# Segmenting and Clustering Neighbourhoods in Toronto

First import the required packages

In [3]:
import requests
import pandas as pd

Now we must scrape the list of canadian postal codes from wikipedia and clean up the data to remove missing values and group related neighbourhoods.

In [9]:
wiki_url = 'https://en.wikipedia.org/wiki/List_of_postal_codes_of_Canada:_M'
wikipedia_page = requests.get(wiki_url)

#read HTML table into a list of dataframe objects and access the dataframe.
df_raw = pd.read_html(wikipedia_page.content, header=0)[0]

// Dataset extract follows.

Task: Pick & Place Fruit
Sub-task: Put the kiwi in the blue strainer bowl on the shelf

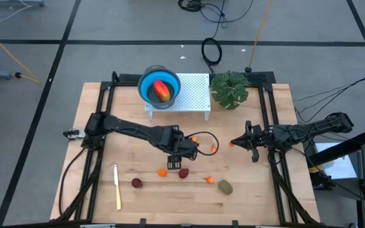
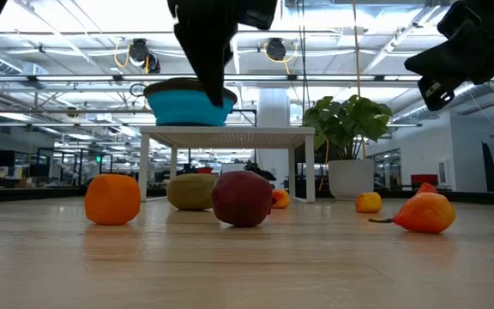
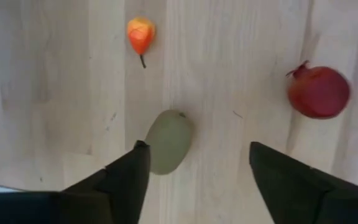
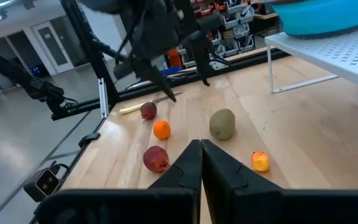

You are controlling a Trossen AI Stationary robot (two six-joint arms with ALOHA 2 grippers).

#remove cells were borough is not assigned.
df_new = df_raw[df_raw.Borough != 'Not assigned']

#group neighbourhoods that exist within the same postal area
df_new.head()

Unnamed: 0,Postal Code,Borough,Neighbourhood
2,M3A,North York,Parkwoods
3,M4A,North York,Victoria Village
4,M5A,Downtown Toronto,"Regent Park, Harbourfront"
5,M6A,North York,"Lawrence Manor, Lawrence Heights"
6,M7A,Downtown Toronto,"Queen's Park, Ontario Provincial Government"


In [10]:
#check if any neighbourhoods have "Not assigned" as their value (there are none present)
df_new.loc[df_new.Neighbourhood == 'Not assigned']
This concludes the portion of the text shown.